Your assignment ▸
Your task is to give the records again exactly. Leave each picture out.

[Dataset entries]

*-*-*

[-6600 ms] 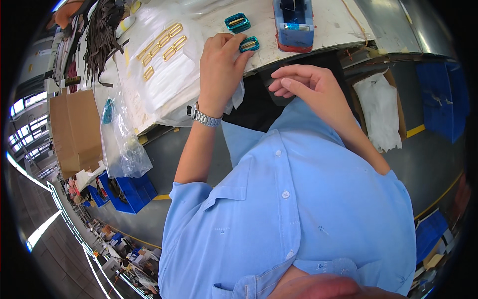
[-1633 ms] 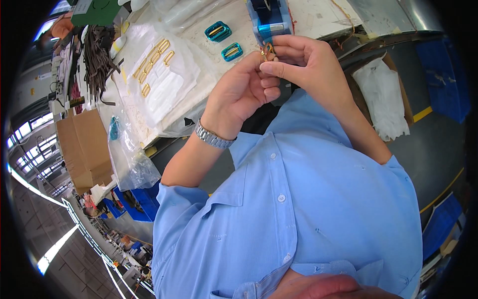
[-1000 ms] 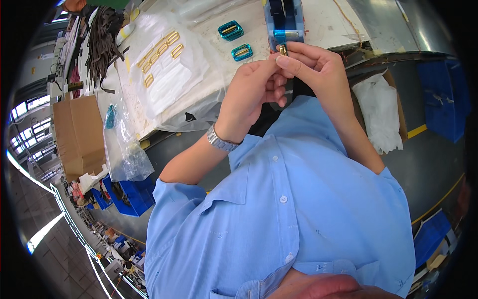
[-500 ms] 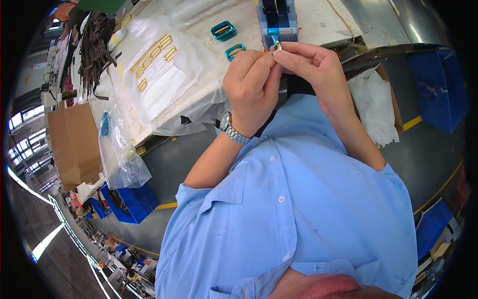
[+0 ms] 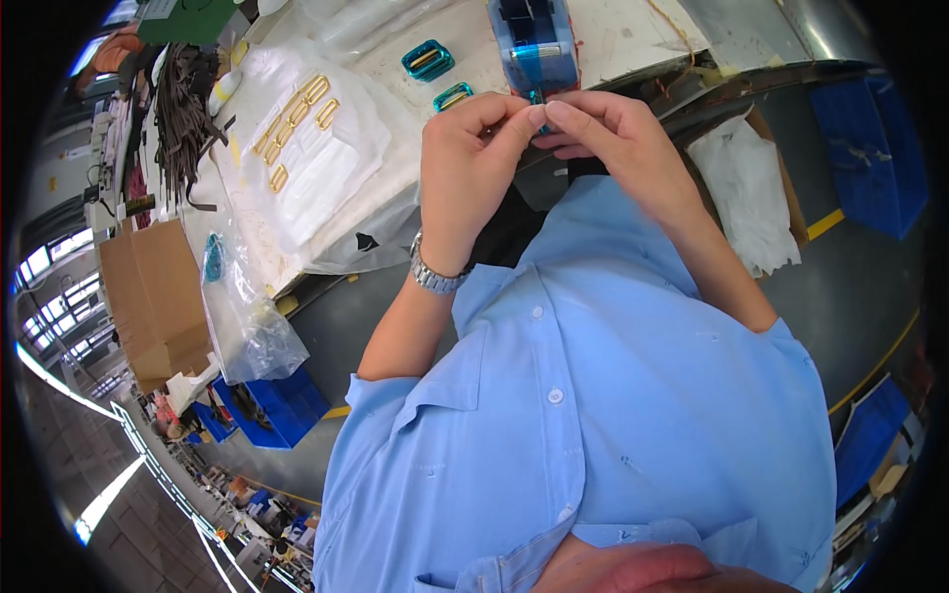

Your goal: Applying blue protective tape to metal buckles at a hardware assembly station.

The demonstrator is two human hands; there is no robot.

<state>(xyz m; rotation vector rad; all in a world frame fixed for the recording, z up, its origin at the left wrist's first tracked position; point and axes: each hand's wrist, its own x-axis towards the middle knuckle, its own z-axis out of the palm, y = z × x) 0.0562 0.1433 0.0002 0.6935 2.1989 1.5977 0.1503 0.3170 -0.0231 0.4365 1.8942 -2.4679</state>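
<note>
My left hand (image 5: 465, 183) and my right hand (image 5: 633, 148) meet fingertip to fingertip just in front of a blue tape dispenser (image 5: 537, 44). Between them they pinch a small buckle, mostly hidden by the fingers. Shiny blue tape (image 5: 537, 91) runs from the dispenser down to the fingertips. Left of the dispenser lie two buckles wrapped in blue, a farther wrapped buckle (image 5: 428, 60) and a nearer wrapped buckle (image 5: 453, 96) beside my left knuckles. Several bare gold buckles (image 5: 295, 121) rest on white sheeting (image 5: 331, 168).
Dark strips (image 5: 183, 128) hang in a bundle at the table's far left. A clear plastic bag (image 5: 252, 316) droops off the left edge beside a cardboard box (image 5: 156, 296) and a blue bin (image 5: 282, 405). To the right stand a lined carton (image 5: 746, 188) and a blue crate (image 5: 870, 153).
My left hand has turned and shifted slightly left, its fingers now facing my right thumb. The gold edge of the buckle, seen before at the fingertips, is now covered. The view has shifted slightly.
</note>
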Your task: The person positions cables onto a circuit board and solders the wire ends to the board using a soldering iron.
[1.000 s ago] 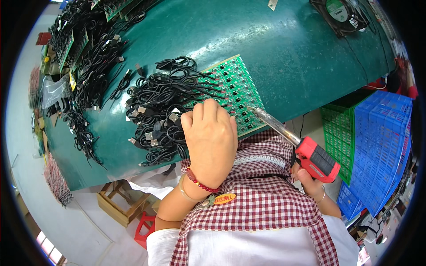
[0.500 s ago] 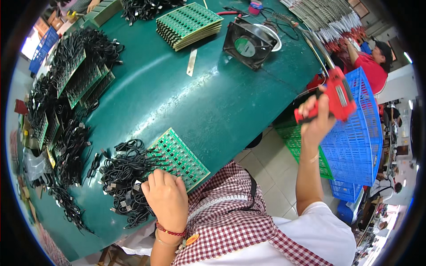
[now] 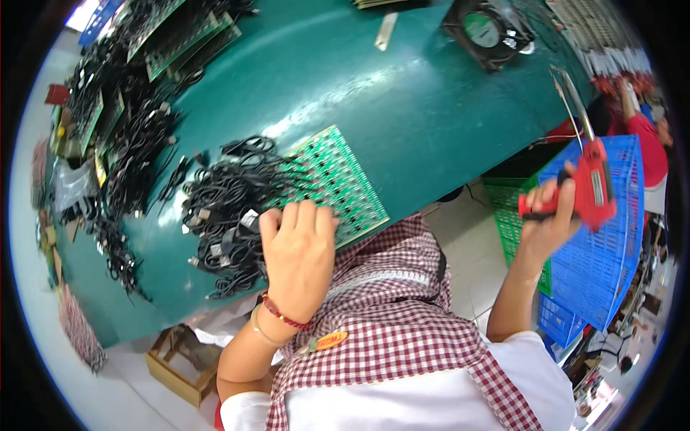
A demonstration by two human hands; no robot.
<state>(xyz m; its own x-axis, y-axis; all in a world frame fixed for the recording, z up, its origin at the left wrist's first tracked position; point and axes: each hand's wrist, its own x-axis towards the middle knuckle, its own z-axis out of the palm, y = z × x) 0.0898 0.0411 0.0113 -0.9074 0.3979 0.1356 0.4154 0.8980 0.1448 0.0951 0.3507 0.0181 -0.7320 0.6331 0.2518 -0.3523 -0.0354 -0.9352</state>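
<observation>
Two bare hands are at work, well apart from each other. At the centre of the frame, the left hand (image 3: pixel 300 241) sits over the lower left edge of a green circuit board panel (image 3: pixel 345 183), its fingers curled down; what they grip, if anything, cannot be told, as the fingertips are hidden. The panel lies flat on the green table (image 3: pixel 438 122), with a heap of black cables (image 3: pixel 230 190) spreading from its left side, some cable ends lying over the board. At the right of the frame, the right hand (image 3: pixel 552 215) has its fingers wrapped around the handle of a red soldering gun (image 3: pixel 595 183), whose metal tip points toward the top, clear of the panel. Behind it stands a blue crate (image 3: pixel 600 258), beside a green crate (image 3: pixel 507 215). Near the top right rests a black fan (image 3: pixel 483 30)
</observation>
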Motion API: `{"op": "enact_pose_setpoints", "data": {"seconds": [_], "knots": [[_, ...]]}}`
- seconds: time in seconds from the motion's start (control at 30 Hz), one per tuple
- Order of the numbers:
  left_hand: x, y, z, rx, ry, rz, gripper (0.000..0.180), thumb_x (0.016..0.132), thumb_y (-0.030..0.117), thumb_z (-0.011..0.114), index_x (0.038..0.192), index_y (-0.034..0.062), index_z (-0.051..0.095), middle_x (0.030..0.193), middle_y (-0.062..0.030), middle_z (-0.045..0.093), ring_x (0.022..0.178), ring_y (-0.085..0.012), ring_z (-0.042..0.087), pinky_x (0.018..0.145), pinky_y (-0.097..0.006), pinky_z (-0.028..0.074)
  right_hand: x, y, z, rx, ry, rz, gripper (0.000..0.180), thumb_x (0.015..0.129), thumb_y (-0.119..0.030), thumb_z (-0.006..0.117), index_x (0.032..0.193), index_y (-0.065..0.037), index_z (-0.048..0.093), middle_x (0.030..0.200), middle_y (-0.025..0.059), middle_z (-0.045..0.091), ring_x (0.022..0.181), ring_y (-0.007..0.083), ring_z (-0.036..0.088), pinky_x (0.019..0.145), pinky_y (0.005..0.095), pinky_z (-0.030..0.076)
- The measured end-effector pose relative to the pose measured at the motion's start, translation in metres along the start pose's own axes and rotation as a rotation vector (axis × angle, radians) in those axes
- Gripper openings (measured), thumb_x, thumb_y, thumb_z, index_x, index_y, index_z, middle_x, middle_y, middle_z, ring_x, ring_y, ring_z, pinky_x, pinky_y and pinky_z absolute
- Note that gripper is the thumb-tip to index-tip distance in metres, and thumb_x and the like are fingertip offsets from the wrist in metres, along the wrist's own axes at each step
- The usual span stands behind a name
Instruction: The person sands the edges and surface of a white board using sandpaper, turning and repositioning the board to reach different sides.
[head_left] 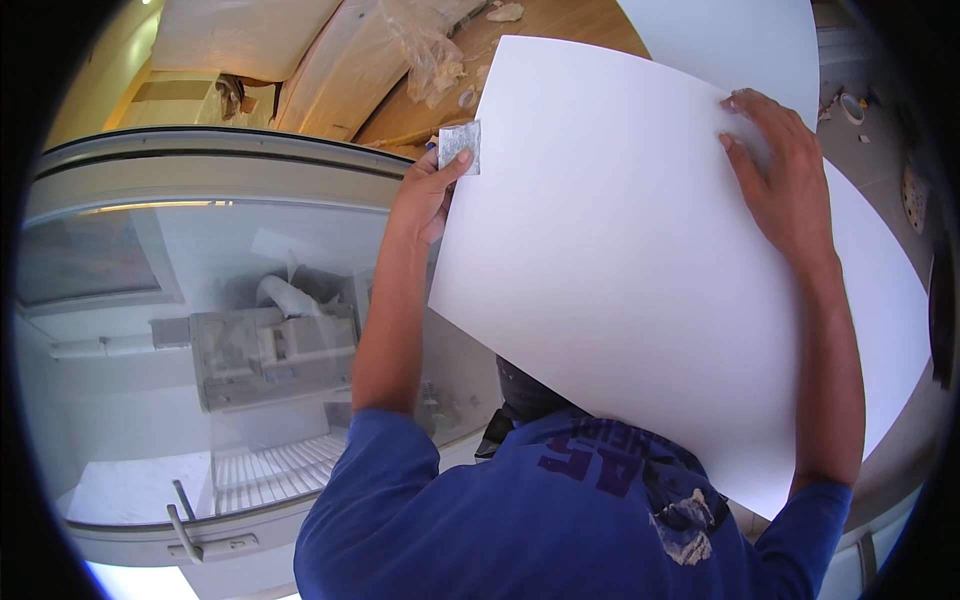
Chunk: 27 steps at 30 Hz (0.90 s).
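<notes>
A large white panel leans in front of me, its lower part against my blue shirt. At its upper left edge my left hand grips a small grey square that looks like sandpaper. The thumb presses on its face, and the square overlaps the panel's edge. My right hand rests on the panel's upper right part, fingertips near the top edge, thumb and fingers apart. It holds nothing that I can see.
To the left is a glazed frame with a handle; grey equipment shows through the glass. Another white panel stands beyond mine. A tape roll lies on the floor at right. Plastic sheeting lies at the back.
</notes>
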<state>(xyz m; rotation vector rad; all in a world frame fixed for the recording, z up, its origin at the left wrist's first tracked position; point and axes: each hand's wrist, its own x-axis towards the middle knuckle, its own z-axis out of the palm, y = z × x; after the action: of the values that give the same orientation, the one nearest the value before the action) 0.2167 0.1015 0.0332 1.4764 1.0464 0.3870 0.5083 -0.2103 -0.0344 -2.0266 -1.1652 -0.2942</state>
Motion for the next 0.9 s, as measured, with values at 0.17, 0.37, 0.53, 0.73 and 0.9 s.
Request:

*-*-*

Solution to the exercise ▸
[-6600 ms] 
[-1633 ms] 
[-1000 ms] 
[-500 ms] 
[+0 ms] 

Your goal: Applying blue protective tape to metal buckles at a hardware assembly station.

The demonstrator is two human hands; there is no robot.

<state>(xyz m; rotation vector rad; all in a world frame fixed for the recording, z up, its origin at the left wrist's first tracked position; point and axes: each hand's wrist, its own x-axis towards the middle knuckle, its own z-axis out of the palm, y = z × x) 0.0562 0.1433 0.0002 0.6935 2.1989 1.5977 0.1503 0.3170 -0.0231 0.4365 1.8942 -2.4679</state>
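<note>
My left hand (image 5: 465, 183) and my right hand (image 5: 633, 148) meet fingertip to fingertip just in front of a blue tape dispenser (image 5: 537, 44). Between them they pinch a small buckle, mostly hidden by the fingers. Shiny blue tape (image 5: 537, 91) runs from the dispenser down to the fingertips. Left of the dispenser lie two buckles wrapped in blue, a farther wrapped buckle (image 5: 428, 60) and a nearer wrapped buckle (image 5: 453, 96) beside my left knuckles. Several bare gold buckles (image 5: 295, 121) rest on white sheeting (image 5: 331, 168).
Dark strips (image 5: 183, 128) hang in a bundle at the table's far left. A clear plastic bag (image 5: 252, 316) droops off the left edge beside a cardboard box (image 5: 156, 296) and a blue bin (image 5: 282, 405). To the right stand a lined carton (image 5: 746, 188) and a blue crate (image 5: 870, 153).
My left hand has turned and shifted slightly left, its fingers now facing my right thumb. The gold edge of the buckle, seen before at the fingertips, is now covered. The view has shifted slightly.
</note>
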Your task: The person positions cables onto a circuit board and solders the wire ends to the board using a soldering iron.
[1.000 s ago] 
[0.500 s ago] 
[now] 
A demonstration by two human hands; no robot.
<state>(xyz m; its own x-axis, y-axis; all in a world frame fixed for the recording, z up, its origin at the left wrist's first tracked position; point and axes: each hand's wrist, its own x-axis towards the middle knuckle, its own z-axis out of the palm, y = z × x) 0.0898 0.0411 0.0113 -0.9074 0.3979 0.1356 0.4154 0.8980 0.1448 0.0951 0.3507 0.0181 -0.7320 0.6331 0.2518 -0.3523 -0.0354 -0.9352</state>
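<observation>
Two bare hands are at work, well apart from each other. At the centre of the frame, the left hand (image 3: pixel 300 241) sits over the lower left edge of a green circuit board panel (image 3: pixel 345 183), its fingers curled down; what they grip, if anything, cannot be told, as the fingertips are hidden. The panel lies flat on the green table (image 3: pixel 438 122), with a heap of black cables (image 3: pixel 230 190) spreading from its left side, some cable ends lying over the board. At the right of the frame, the right hand (image 3: pixel 552 215) has its fingers wrapped around the handle of a red soldering gun (image 3: pixel 595 183), whose metal tip points toward the top, clear of the panel. Behind it stands a blue crate (image 3: pixel 600 258), beside a green crate (image 3: pixel 507 215). Near the top right rests a black fan (image 3: pixel 483 30)
</observation>
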Motion API: `{"op": "enact_pose_setpoints", "data": {"seconds": [_], "knots": [[_, ...]]}}`
- seconds: time in seconds from the motion's start (control at 30 Hz), one per tuple
- Order of the numbers:
  left_hand: x, y, z, rx, ry, rz, gripper (0.000..0.180), thumb_x (0.016..0.132), thumb_y (-0.030..0.117), thumb_z (-0.011..0.114), index_x (0.038..0.192), index_y (-0.034..0.062), index_z (-0.051..0.095), middle_x (0.030..0.193), middle_y (-0.062..0.030), middle_z (-0.045..0.093), ring_x (0.022..0.178), ring_y (-0.085..0.012), ring_z (-0.042..0.087), pinky_x (0.018..0.145), pinky_y (-0.097..0.006), pinky_z (-0.028..0.074)
  right_hand: x, y, z, rx, ry, rz, gripper (0.000..0.180), thumb_x (0.015..0.129), thumb_y (-0.119..0.030), thumb_z (-0.006..0.117), index_x (0.032..0.193), index_y (-0.065..0.037), index_z (-0.048..0.093), middle_x (0.030..0.200), middle_y (-0.025..0.059), middle_z (-0.045..0.091), ring_x (0.022..0.181), ring_y (-0.007..0.083), ring_z (-0.036..0.088), pinky_x (0.019..0.145), pinky_y (0.005..0.095), pinky_z (-0.030..0.076)
- The measured end-effector pose relative to the pose measured at the motion's start, translation in metres along the start pose's own axes and rotation as a rotation vector (axis × angle, radians) in those axes
- Gripper openings (measured), thumb_x, thumb_y, thumb_z, index_x, index_y, index_z, middle_x, middle_y, middle_z, ring_x, ring_y, ring_z, pinky_x, pinky_y and pinky_z absolute
- Note that gripper is the thumb-tip to index-tip distance in metres, and thumb_x and the like are fingertip offsets from the wrist in metres, along the wrist's own axes at each step
- The usual span stands behind a name
Instruction: The person sands the edges and surface of a white board using sandpaper, turning and repositioning the board to reach different sides.
[head_left] 
Chunk: 27 steps at 30 Hz (0.90 s).
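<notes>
A large white panel leans in front of me, its lower part against my blue shirt. At its upper left edge my left hand grips a small grey square that looks like sandpaper. The thumb presses on its face, and the square overlaps the panel's edge. My right hand rests on the panel's upper right part, fingertips near the top edge, thumb and fingers apart. It holds nothing that I can see.
To the left is a glazed frame with a handle; grey equipment shows through the glass. Another white panel stands beyond mine. A tape roll lies on the floor at right. Plastic sheeting lies at the back.
</notes>
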<state>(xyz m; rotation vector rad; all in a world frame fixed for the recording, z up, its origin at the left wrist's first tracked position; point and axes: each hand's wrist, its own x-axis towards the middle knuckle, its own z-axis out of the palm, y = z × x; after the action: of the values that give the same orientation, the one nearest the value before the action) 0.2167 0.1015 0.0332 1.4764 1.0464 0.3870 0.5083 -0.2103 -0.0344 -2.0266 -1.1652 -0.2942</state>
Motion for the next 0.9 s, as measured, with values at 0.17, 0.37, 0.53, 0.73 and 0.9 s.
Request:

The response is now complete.